I came up with a solution to this problem some time ago and it's worked quite well for me.  I've attached a Java .jar file that draws a demo animation (you should be able to run it just by double clicking it, but you'll have to rename the extension from .raj to to .jar, as Google won't let me upload a .jar file), as well as the Java source code which contains the code that makes it work.  The method intersect() computes the two intersection points, 0 and 1, between a circle of a defined radius around point c and a line drawn though two points, a and b, and/or the tangent point closest to the line from point c from which you can pick the point closest to the goal as the steer toward.  In this case, point a represents the waypoints you've just passed and point b is the waypoint your heading for.  Point c is the car/rover.  Note: it's probably easier to understand if you just run the demo...
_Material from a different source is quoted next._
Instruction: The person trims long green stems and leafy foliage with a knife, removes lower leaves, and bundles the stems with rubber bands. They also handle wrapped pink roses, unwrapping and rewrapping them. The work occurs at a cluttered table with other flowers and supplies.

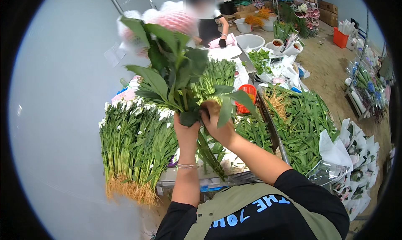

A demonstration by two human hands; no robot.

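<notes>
My left hand (185, 133) is wrapped round a bunch of leafy green flower stems (207, 150), held upright and tilted over the table. Big pink and white flower heads (167, 22) top the bunch, blurred, with what looks like pale netting round them. Broad green leaves (153, 78) spread below the heads and partly cover my left fingers. Close against the stems on the right, my right hand (217, 122) has its fingers curled in among the leaves. What those fingers pinch is hidden. The lower stem ends reach down near the table's front edge.
White-flowered stems with roots (138, 143) lie at left, overhanging the table edge. Behind the bunch is a red basket (247, 98). Cut greenery (303, 127) is heaped at right, beside paper-wrapped bouquets (356, 160). A person in a black glove (222, 43) stands across the table.
</notes>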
You can click and drag in the window to move point c around and watch the code compute the point to steer toward based on the intersection of the circle and the line between the two waypoints.  Note: If the line is outside the circle, it steers toward the tangent point until it's close enough to head in the direction of the goal.  There is also code that computes the distance to the goal, which you can use to decide when you've reached it (or gone past is the distance is negative, which helps avoid the problem of the car/rover not detecting it reached the waypoint because it drove too wide to the left or right to get close enough.)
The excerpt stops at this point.